* WHAT YOU ARE ASKED TO DO
May I have, exactly as written, the line containing "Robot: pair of" and every line after it through the end of the listing below, and nothing else?

* INFORMATION PROVIDED
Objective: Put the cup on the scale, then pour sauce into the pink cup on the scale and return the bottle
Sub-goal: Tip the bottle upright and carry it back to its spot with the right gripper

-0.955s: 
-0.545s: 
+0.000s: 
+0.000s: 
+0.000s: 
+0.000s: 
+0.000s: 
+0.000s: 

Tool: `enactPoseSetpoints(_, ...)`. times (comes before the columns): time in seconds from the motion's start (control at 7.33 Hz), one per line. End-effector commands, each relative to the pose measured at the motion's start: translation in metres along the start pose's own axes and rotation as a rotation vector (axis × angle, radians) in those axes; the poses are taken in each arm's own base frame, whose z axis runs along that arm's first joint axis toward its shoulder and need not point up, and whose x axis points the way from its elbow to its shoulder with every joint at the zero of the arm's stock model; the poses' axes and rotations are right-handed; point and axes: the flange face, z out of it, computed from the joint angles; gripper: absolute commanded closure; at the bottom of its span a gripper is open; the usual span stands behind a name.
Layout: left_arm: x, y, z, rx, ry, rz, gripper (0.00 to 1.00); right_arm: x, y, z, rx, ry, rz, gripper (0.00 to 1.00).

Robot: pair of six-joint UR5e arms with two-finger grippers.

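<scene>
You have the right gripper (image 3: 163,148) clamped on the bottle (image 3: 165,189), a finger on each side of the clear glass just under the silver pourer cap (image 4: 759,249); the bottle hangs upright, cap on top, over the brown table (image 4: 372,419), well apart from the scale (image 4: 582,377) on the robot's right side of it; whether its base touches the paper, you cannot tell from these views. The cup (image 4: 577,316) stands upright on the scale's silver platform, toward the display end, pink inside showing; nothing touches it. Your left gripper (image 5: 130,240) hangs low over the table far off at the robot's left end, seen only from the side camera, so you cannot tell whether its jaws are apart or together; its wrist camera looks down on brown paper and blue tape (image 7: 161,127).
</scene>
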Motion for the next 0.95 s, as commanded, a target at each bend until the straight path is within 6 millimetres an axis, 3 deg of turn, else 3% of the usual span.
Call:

* RESPONSE BOX
Robot: pair of six-joint UR5e arms with two-finger grippers.

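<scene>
You have the right gripper (image 3: 163,148) clamped on the bottle (image 3: 165,189), a finger on each side of the clear glass just under the silver pourer cap (image 4: 759,249); the bottle hangs upright, cap on top, over the brown table (image 4: 372,419), well apart from the scale (image 4: 582,377) on the robot's right side of it; whether its base touches the paper, you cannot tell from these views. The cup (image 4: 577,316) stands upright on the scale's silver platform, toward the display end, pink inside showing; nothing touches it. Your left gripper (image 5: 130,240) hangs low over the table far off at the robot's left end, seen only from the side camera, so you cannot tell whether its jaws are apart or together; its wrist camera looks down on brown paper and blue tape (image 7: 161,127).
</scene>
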Motion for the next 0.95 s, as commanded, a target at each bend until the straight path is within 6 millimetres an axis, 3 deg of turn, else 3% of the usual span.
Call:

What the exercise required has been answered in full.